Scan the entries line by line and return those with "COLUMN".
[[ Supplied material open ]]
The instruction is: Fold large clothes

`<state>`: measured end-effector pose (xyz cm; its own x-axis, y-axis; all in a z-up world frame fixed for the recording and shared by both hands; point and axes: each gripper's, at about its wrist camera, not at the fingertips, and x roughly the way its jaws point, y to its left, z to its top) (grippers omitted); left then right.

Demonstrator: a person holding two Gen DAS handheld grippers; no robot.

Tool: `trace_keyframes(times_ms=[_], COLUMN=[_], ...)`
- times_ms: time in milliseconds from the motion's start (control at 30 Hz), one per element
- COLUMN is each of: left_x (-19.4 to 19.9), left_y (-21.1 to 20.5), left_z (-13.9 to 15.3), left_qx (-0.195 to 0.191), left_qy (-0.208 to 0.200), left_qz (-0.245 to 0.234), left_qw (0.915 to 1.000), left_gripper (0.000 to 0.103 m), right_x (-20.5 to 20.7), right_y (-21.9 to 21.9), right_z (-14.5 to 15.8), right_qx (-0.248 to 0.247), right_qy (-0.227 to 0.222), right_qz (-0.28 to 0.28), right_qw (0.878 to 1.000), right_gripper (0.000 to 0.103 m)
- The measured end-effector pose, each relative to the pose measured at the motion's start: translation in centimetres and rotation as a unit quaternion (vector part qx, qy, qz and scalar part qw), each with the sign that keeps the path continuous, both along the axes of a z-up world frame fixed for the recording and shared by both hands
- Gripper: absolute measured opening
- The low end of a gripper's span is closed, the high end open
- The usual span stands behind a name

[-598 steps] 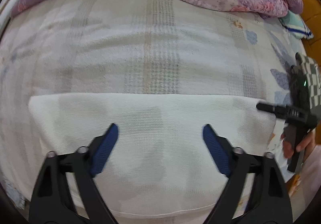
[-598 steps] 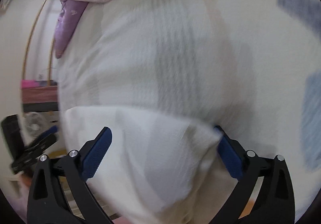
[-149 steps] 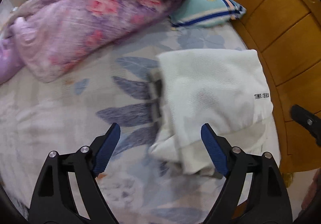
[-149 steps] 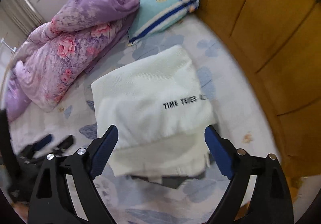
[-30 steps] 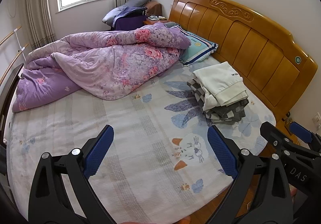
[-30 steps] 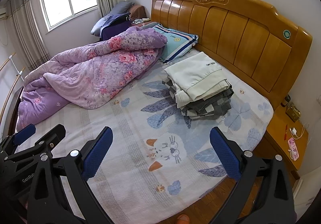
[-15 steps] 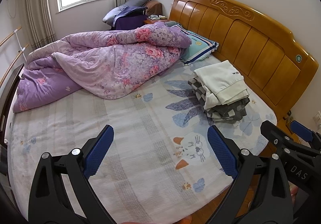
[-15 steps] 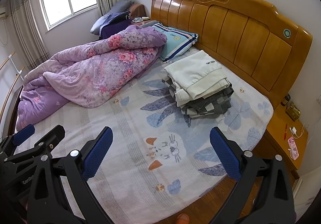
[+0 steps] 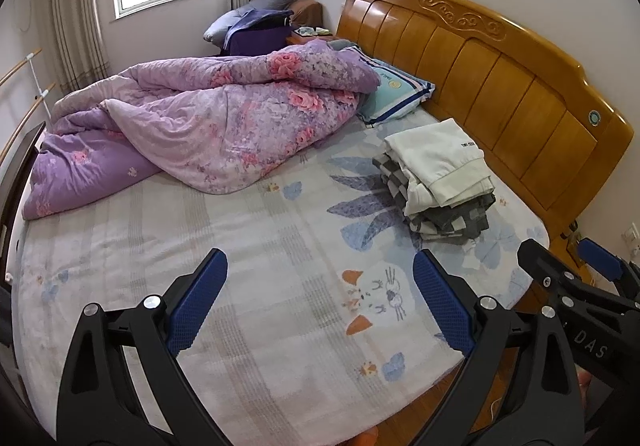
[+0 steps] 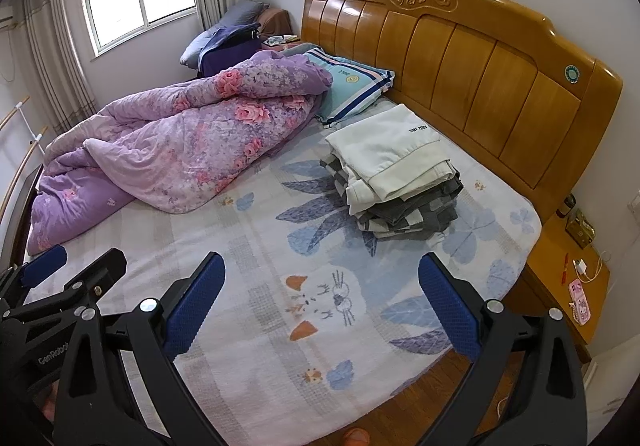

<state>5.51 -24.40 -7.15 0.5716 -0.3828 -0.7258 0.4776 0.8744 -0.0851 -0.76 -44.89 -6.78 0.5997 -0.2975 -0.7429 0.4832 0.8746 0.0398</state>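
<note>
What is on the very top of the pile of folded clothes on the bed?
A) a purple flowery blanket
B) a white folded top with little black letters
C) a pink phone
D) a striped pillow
B: the white folded top with small black lettering lies on top of the checkered clothes in the pile.

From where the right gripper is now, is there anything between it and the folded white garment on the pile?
Nothing visible. Between the open right gripper and the white garment lies only bare bedsheet; the purple quilt stays aside.
</note>
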Motion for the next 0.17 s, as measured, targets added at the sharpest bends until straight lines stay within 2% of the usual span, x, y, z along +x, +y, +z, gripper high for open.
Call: trace_keyframes(times_ms=[167], left_x=[-0.31], left_y=[-0.03], left_z=[0.29], left_qx=[-0.002], left_qy=[-0.004], left_qz=[0.001], left_qw=[1.0], left_gripper=[0.094], right_x=[0.05], right_y=[0.12], right_z=[-0.15], right_qx=[0.0], right_qy=[0.001], right_qz=[0.003], right_qw=[1.0], right_gripper=[0.094])
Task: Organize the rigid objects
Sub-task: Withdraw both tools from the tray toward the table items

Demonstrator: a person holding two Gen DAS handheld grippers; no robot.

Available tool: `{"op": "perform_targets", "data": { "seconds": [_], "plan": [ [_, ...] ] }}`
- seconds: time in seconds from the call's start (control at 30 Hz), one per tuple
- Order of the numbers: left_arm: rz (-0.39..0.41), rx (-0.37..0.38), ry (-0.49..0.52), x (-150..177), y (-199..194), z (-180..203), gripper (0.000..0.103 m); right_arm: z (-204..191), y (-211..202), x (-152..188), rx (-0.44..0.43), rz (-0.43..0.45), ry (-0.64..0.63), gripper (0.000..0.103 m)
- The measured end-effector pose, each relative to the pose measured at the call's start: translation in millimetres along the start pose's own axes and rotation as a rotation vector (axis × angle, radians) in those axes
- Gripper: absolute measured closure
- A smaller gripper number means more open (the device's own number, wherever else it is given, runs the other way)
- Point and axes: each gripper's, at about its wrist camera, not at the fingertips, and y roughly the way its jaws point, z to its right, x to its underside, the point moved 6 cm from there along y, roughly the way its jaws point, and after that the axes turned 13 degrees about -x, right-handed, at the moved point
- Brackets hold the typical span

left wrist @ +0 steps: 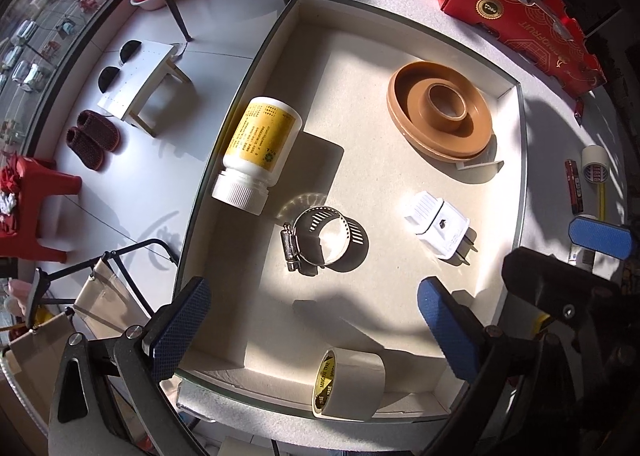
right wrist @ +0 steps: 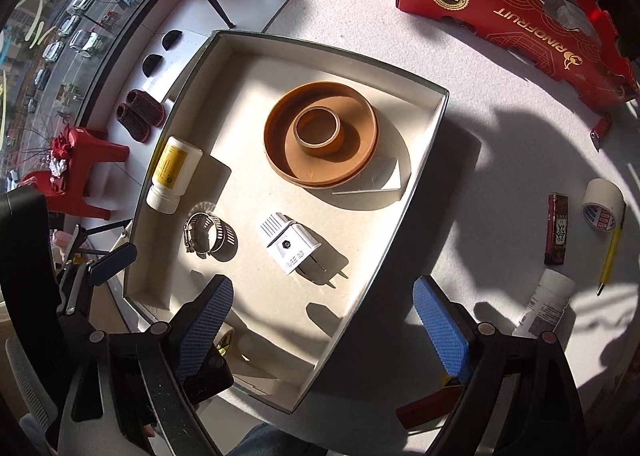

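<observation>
Sun is glaring across the white table (right wrist: pixel 460 175), where we are hovering both grippers, left gripper (left wrist: pixel 316 330) and right gripper (right wrist: pixel 324 330), spread wide and empty, over the tray (right wrist: pixel 400 223). The tape roll (left wrist: pixel 348 384) is standing on edge in its near corner, likely rolling if we are nudging it.

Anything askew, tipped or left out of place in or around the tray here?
The yellow-labelled bottle lies on its side against the tray's left wall. The brown ring dish sits tilted on a white card. A tape roll, pencil and second bottle lie outside the tray.
</observation>
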Motion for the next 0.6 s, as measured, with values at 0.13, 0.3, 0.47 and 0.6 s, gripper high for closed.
{"op": "perform_targets", "data": {
  "seconds": [0.13,0.3,0.47,0.6],
  "plan": [
    [0.015,-0.002,0.064,7.4,-10.0,16.5,0.000,22.0,-9.1,19.9,0.006,0.005,0.055,0.011],
    [0.033,0.029,0.170,18.2,-24.8,50.6,0.000,72.3,-26.0,55.4,0.018,0.022,0.184,0.011],
    [0.064,0.044,0.333,30.5,-37.4,99.9,0.000,141.8,-43.0,101.3,0.054,0.052,0.389,0.011],
    [0.079,0.070,0.454,41.3,-46.3,139.6,0.000,190.2,-47.8,140.8,0.071,0.045,0.550,0.011]
  ]
}}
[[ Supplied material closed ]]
▶ **Solution below**
Tool: `trace_keyframes(times_ms=[_], COLUMN=[_], ...)`
- COLUMN is each of: left_x (-19.4 to 19.9), left_y (-21.1 to 20.5), left_z (-13.9 to 15.3), left_qx (-0.195 to 0.191), left_qy (-0.208 to 0.200), left_qz (-0.245 to 0.234), left_qw (0.915 to 1.000), left_gripper (0.000 to 0.103 m), right_x (-20.5 to 20.7), right_y (-21.9 to 21.9), right_z (-14.5 to 15.8), right_qx (-0.248 to 0.247), right_qy (-0.227 to 0.222), right_qz (-0.28 to 0.28), right_qw (0.878 to 1.000), right_gripper (0.000 to 0.103 m)

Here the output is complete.